§ WORK INSTRUCTIONS
A faithful copy of all the data is the goal; omit the pictures.

§ DATA SEGMENT
════════════════
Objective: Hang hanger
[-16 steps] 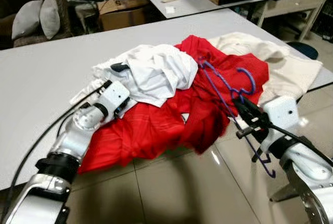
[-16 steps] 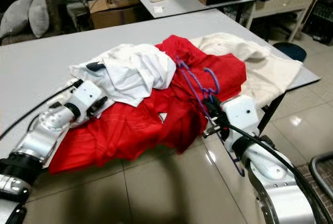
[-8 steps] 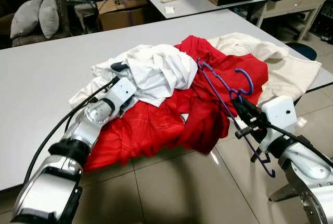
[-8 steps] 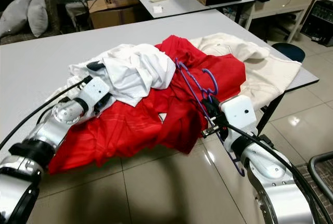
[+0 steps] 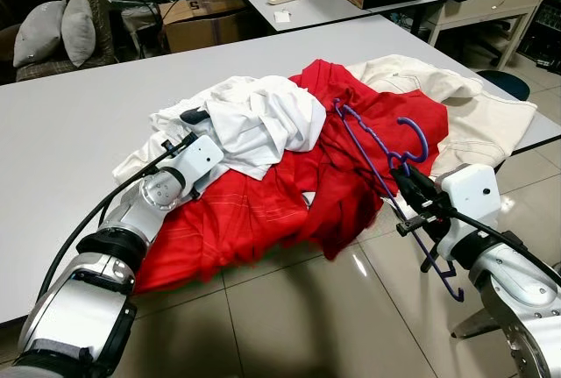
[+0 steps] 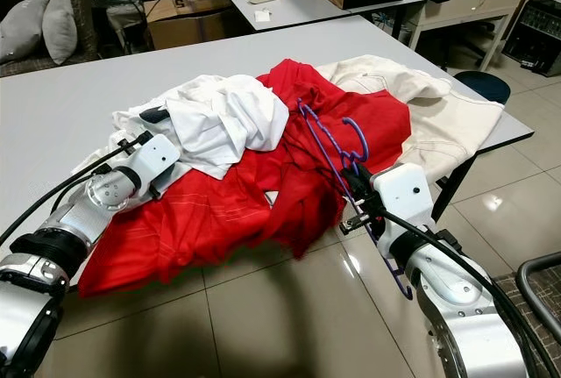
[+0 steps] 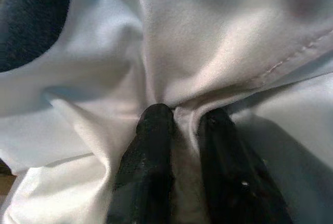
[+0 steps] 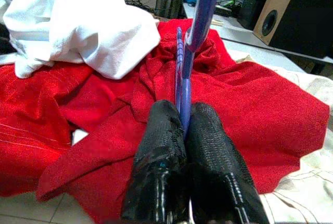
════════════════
§ ANSWER BELOW
Objective: Hang hanger
[-16 steps] 
[-16 steps] 
[-8 steps] 
[-8 steps] 
[+0 steps] 
[+0 steps] 
[+0 steps] 
[+0 steps] 

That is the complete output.